The Minister of Education and Culture, Nadiem Makarim, projected that at least 94 percent of students in Indonesia are still learning from home in the new school year. The areas that can open schools are only those within Green Zones that meet a number of conditions.

In this case, the Ministry of Education and Culture suggests that teachers perform an assessment and test students’ skills when they start school face-to-face to let students catch up with their education in the middle of the pandemic.

Remote Areas

Entering the new school year, there are still a number of teachers claiming to not get referrals and supplies so they can conduct classes from home. The claims come primarily from those who are in remote areas of the country.

Learning from home has been implemented for over three months now but it has many problems, ranging from facility access to an internet connection. “We are still confused about how to teach with the limitations that we have,” said Adimo, an elementary school teacher at SD Negeri 08 in South Konawe, Southeast Sulawesi.

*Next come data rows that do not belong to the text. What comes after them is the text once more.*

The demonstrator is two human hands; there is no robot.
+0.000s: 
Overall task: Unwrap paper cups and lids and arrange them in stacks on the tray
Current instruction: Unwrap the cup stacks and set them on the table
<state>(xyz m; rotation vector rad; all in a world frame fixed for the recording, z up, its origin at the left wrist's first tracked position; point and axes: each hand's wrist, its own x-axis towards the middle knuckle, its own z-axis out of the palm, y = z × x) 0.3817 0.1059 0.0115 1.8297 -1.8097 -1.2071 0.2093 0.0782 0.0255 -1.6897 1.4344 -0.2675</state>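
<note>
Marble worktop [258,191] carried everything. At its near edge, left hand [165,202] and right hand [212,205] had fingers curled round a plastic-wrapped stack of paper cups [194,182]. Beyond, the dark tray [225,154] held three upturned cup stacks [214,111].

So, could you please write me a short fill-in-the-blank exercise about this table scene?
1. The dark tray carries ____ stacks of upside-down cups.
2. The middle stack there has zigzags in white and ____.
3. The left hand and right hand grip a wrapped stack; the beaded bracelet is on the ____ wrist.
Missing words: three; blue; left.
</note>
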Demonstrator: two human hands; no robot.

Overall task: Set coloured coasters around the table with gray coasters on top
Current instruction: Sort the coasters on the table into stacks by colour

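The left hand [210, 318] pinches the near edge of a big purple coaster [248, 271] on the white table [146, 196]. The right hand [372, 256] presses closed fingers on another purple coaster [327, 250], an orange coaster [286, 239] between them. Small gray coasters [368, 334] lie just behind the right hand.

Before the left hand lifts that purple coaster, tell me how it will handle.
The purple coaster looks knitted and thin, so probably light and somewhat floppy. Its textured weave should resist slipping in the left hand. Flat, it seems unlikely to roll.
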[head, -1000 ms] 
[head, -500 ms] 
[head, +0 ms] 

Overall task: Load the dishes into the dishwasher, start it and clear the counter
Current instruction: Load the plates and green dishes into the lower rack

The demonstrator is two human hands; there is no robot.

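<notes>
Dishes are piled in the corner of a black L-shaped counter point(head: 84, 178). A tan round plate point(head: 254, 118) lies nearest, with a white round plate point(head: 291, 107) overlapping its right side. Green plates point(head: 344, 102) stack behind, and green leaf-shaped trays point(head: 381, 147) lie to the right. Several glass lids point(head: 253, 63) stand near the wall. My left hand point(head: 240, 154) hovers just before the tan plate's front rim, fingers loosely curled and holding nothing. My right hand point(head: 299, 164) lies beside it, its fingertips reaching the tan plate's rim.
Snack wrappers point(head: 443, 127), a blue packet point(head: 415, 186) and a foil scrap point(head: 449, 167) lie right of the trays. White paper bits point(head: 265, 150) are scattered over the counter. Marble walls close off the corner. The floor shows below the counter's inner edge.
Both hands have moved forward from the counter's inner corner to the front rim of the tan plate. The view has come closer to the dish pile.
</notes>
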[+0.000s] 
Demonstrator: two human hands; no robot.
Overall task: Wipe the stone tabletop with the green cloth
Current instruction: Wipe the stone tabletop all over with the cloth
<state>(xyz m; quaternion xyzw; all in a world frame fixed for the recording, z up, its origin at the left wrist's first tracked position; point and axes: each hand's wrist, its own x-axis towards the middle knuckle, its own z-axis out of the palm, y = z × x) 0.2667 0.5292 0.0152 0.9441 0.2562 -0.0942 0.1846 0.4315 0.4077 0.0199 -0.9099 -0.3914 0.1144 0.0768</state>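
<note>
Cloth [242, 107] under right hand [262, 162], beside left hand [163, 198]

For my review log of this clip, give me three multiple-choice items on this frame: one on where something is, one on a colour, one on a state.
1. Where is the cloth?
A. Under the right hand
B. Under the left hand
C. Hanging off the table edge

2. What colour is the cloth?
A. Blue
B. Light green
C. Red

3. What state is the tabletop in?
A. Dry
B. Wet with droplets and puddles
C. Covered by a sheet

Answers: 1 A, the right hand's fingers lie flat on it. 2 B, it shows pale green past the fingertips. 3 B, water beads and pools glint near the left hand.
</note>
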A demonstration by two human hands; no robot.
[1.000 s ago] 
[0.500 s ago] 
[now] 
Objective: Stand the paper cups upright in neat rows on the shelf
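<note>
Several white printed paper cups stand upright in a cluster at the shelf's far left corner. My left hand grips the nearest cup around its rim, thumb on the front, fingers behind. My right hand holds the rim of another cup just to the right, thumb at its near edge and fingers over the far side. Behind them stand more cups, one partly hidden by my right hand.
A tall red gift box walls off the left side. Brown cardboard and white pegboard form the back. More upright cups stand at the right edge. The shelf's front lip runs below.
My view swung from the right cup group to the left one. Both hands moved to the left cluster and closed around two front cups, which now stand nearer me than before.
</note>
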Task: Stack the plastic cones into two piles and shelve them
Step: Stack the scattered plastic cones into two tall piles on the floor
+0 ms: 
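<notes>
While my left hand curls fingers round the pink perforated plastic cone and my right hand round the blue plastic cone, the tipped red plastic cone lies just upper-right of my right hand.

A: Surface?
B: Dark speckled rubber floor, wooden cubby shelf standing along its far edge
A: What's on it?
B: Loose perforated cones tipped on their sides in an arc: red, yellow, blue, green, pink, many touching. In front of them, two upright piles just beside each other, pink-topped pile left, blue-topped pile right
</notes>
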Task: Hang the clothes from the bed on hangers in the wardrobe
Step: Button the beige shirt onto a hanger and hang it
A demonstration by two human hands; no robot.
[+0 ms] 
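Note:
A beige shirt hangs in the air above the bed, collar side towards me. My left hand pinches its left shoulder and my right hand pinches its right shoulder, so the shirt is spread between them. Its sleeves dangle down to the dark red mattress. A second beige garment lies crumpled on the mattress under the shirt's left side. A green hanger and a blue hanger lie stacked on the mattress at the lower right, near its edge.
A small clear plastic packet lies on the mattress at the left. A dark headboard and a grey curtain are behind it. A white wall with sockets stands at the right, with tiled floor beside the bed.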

He said the teachers in his area rarely got training on how to do learning from home in the middle of a pandemic. Because of limitations, they are also forced to visit students’ homes on their own initiative.

Likewise, Ridwan, an elementary school teacher at SD Negeri 016 Muara Muntai in Kutai Kartanegara Regency, East Kalimantan, said the education office has actually made educational videos for teaching during the pandemic. The video is uploaded online but not all teachers in the area can access the internet well due to network constraints and lack of facilities.

“The budget allocation for quotas from the School Operational Assistance Fund (BOS funds) alone is not the way because many don’t know this policy exists due to minimal socialisation,” he said.

This refers to Nadiem’s policies that permit the use of BOS funds for the quota and financing of learning from home.